Problem: Return, exactly as written, every line from the first line of the data below through the line that contains "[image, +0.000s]".

[The data]

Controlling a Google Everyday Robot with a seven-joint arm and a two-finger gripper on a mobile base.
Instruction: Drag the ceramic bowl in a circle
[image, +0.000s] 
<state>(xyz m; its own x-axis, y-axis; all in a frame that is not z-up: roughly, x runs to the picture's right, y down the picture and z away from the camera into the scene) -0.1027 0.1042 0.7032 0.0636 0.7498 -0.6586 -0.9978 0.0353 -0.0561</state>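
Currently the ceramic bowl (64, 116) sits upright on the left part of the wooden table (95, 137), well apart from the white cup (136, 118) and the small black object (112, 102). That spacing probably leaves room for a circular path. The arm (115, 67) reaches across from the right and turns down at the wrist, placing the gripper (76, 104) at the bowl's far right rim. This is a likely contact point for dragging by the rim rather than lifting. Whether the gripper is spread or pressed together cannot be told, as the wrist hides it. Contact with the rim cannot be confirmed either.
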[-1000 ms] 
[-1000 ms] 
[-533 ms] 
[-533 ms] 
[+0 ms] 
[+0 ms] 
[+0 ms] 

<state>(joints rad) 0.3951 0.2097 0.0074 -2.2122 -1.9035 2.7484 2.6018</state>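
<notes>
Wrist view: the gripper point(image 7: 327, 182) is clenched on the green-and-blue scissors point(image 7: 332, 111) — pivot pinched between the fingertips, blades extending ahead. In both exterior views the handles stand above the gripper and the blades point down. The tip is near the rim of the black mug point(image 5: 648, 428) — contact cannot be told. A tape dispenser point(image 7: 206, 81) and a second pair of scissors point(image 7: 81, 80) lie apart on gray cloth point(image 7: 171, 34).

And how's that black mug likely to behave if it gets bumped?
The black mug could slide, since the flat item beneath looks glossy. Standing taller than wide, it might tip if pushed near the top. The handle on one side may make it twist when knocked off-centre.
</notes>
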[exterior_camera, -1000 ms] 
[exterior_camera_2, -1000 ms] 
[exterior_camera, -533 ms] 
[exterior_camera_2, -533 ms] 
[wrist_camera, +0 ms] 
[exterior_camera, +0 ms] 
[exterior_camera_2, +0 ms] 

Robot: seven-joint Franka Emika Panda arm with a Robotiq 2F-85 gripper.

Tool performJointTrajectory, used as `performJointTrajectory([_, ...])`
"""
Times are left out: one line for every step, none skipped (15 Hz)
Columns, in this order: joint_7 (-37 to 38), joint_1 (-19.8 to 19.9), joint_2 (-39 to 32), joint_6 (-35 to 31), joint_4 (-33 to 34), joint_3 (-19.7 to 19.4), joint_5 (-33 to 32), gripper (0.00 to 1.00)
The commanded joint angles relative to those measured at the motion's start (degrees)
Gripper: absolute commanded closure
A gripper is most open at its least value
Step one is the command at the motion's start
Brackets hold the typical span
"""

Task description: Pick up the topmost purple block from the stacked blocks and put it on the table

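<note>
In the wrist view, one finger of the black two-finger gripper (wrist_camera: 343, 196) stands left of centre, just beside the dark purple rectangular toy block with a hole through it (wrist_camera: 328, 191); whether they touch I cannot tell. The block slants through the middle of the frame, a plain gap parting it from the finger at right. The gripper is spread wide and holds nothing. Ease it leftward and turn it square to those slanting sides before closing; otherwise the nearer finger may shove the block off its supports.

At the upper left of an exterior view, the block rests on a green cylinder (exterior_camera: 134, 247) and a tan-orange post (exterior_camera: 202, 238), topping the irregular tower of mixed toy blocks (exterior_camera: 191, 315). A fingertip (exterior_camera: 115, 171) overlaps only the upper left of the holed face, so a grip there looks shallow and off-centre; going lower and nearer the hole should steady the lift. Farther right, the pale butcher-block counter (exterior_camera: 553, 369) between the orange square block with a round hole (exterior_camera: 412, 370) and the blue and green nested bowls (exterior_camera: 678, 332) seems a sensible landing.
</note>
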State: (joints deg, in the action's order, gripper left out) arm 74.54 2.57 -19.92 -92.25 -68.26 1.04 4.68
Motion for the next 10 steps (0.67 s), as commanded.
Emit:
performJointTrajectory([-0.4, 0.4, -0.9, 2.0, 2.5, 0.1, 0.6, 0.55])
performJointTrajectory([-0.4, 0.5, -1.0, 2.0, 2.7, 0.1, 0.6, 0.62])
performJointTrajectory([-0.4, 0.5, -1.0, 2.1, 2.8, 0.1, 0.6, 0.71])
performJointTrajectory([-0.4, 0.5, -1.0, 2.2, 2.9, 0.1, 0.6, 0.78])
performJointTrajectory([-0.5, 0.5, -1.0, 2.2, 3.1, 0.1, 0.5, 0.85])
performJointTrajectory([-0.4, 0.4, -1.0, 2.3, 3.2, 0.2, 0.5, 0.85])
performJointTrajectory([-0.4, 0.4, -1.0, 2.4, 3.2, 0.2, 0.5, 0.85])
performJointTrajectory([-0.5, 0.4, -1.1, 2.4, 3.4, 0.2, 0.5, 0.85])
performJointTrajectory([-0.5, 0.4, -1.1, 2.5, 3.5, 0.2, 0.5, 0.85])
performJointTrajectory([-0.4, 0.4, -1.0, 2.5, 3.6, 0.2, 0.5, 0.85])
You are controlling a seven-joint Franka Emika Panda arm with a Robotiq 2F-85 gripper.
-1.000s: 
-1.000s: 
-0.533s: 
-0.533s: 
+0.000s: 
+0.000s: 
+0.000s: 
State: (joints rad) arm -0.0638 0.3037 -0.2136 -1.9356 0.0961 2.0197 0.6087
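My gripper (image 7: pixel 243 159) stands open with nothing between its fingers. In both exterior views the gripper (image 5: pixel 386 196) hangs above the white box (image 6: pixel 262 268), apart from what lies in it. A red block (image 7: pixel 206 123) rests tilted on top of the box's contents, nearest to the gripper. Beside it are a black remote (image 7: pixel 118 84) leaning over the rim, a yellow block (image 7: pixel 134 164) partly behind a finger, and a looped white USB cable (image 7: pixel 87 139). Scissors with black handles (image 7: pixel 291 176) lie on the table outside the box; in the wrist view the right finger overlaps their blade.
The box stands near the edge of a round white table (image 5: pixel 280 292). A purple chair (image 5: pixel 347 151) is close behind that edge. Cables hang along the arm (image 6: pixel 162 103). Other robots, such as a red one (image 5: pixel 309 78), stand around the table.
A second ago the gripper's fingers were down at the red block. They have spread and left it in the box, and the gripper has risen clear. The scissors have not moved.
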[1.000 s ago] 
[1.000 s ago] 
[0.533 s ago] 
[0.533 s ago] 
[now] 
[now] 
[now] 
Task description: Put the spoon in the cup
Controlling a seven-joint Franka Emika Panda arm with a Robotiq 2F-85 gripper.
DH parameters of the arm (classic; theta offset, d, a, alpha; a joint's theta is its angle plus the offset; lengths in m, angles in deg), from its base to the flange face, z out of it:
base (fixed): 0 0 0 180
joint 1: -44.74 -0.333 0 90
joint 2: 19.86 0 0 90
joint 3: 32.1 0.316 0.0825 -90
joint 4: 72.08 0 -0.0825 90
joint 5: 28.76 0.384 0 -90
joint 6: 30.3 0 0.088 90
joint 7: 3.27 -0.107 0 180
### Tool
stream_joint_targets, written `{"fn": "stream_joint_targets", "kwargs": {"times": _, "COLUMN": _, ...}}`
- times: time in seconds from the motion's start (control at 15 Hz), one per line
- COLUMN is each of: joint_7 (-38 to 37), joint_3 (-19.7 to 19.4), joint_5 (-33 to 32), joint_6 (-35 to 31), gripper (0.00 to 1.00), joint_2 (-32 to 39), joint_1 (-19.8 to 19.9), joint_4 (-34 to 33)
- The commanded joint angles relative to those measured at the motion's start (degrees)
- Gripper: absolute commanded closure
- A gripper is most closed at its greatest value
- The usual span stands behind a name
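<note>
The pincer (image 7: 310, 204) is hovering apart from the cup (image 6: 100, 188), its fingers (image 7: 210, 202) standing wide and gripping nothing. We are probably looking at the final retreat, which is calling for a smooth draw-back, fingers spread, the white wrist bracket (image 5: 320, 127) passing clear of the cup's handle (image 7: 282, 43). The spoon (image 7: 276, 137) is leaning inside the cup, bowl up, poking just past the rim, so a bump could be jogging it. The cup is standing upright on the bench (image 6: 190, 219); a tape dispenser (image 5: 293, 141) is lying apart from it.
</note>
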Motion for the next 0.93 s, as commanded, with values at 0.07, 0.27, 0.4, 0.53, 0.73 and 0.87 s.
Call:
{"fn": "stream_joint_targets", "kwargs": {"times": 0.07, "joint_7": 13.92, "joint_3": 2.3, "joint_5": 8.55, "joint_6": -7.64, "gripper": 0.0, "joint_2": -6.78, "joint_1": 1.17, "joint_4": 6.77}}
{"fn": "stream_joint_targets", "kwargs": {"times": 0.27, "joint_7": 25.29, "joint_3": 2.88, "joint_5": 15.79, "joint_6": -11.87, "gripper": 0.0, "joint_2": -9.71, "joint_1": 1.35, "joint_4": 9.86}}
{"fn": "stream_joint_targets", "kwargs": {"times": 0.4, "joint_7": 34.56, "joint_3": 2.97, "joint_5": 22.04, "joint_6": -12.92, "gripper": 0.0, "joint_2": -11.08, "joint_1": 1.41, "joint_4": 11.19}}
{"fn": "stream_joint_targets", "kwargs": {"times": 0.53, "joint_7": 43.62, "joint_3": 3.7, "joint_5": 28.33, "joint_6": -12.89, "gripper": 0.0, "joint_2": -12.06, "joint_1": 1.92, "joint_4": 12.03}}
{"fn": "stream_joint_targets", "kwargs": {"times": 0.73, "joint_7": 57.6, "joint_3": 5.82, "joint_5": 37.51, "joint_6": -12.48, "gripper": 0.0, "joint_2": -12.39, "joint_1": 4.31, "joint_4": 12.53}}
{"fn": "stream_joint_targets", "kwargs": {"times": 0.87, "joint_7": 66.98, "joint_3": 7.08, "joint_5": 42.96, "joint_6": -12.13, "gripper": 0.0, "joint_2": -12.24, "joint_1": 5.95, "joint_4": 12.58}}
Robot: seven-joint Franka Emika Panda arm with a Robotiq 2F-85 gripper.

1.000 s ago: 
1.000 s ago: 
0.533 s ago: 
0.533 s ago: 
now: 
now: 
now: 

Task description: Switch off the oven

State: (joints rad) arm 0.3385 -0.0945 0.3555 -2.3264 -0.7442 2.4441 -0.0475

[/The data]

Finished exercise:
Controlling a Google Everyday Robot with a seven-joint arm and a two-finger gripper on a mobile base.
Instruction: Drag the ceramic bowl in a circle
[image, +0.000s] 

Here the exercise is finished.